*Problem*
The material below must be output exactly, line for line.

----

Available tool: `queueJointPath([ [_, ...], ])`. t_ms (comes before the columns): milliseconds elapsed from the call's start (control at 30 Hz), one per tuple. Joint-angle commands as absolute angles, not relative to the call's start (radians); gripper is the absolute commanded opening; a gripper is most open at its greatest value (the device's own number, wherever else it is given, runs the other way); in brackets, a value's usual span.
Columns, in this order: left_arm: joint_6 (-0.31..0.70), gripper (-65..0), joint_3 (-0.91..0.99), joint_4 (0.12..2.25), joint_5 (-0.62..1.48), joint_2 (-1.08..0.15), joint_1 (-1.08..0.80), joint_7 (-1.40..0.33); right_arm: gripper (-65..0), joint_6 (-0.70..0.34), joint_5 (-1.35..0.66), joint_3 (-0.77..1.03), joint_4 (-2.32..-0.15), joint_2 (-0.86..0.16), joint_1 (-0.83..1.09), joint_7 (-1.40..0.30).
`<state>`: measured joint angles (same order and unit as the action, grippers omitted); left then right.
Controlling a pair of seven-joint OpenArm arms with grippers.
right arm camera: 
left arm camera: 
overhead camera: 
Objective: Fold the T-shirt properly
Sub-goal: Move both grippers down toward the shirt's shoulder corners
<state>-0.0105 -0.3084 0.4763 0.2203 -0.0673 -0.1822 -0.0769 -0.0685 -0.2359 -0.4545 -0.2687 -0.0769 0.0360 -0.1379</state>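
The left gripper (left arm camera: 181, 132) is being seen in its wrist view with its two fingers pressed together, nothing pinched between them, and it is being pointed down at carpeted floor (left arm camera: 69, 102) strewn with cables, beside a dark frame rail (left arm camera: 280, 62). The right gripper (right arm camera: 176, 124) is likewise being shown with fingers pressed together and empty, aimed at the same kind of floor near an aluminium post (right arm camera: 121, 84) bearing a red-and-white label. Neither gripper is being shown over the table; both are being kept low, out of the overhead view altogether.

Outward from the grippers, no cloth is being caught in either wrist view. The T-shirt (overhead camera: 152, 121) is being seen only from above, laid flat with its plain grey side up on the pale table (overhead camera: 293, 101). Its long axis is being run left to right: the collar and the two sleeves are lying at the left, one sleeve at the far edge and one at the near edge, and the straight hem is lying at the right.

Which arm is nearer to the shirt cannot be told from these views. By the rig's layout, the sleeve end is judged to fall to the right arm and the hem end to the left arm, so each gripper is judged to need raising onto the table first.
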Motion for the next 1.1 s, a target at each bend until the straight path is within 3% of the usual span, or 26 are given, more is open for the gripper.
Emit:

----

*Output for this task*
Available tool: `queueJointPath([ [_, ...], ])`. t_ms (comes before the columns): milliseconds elapsed from the call's start (control at 30 Hz), one per tuple. Joint-angle commands as absolute angles, not relative to the call's start (radians); gripper is the absolute commanded opening; a gripper is most open at its greatest value (the device's own number, wherever else it is given, runs the other way); in brackets, a value's usual span.
Columns, in this order: left_arm: joint_6 (-0.31..0.70), gripper (-65..0), joint_3 (-0.91..0.99), joint_4 (0.12..2.25), joint_5 (-0.62..1.48), joint_2 (-1.08..0.15), joint_1 (-1.08..0.80), joint_7 (-1.40..0.33); right_arm: gripper (-65..0), joint_6 (-0.70..0.34), joint_5 (-1.35..0.66), joint_3 (-0.77..1.03), joint_4 (-2.32..-0.15), joint_2 (-0.86..0.16), joint_1 (-0.83..1.09), joint_7 (-1.40..0.30).
`<state>`: measured joint angles (same order and unit as the action, grippers omitted); left then right.
Controlling a pair of seven-joint OpenArm arms with grippers.
right arm camera: 
left arm camera: 
overhead camera: 
Objective: Fold the T-shirt properly
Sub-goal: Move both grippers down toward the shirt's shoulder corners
<state>-0.0105 -0.3084 0.4763 0.2203 -0.0673 -0.1822 -0.0769 -0.0685 -0.2359 -0.4545 -0.2687 -0.0769 0.0360 -0.1379</state>
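The left gripper (left arm camera: 181, 132) is being seen in its wrist view with its two fingers pressed together, nothing pinched between them, and it is being pointed down at carpeted floor (left arm camera: 69, 102) strewn with cables, beside a dark frame rail (left arm camera: 280, 62). The right gripper (right arm camera: 176, 124) is likewise being shown with fingers pressed together and empty, aimed at the same kind of floor near an aluminium post (right arm camera: 121, 84) bearing a red-and-white label. Neither gripper is being shown over the table; both are being kept low, out of the overhead view altogether.

Outward from the grippers, no cloth is being caught in either wrist view. The T-shirt (overhead camera: 152, 121) is being seen only from above, laid flat with its plain grey side up on the pale table (overhead camera: 293, 101). Its long axis is being run left to right: the collar and the two sleeves are lying at the left, one sleeve at the far edge and one at the near edge, and the straight hem is lying at the right.

Which arm is nearer to the shirt cannot be told from these views. By the rig's layout, the sleeve end is judged to fall to the right arm and the hem end to the left arm, so each gripper is judged to need raising onto the table first.
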Motion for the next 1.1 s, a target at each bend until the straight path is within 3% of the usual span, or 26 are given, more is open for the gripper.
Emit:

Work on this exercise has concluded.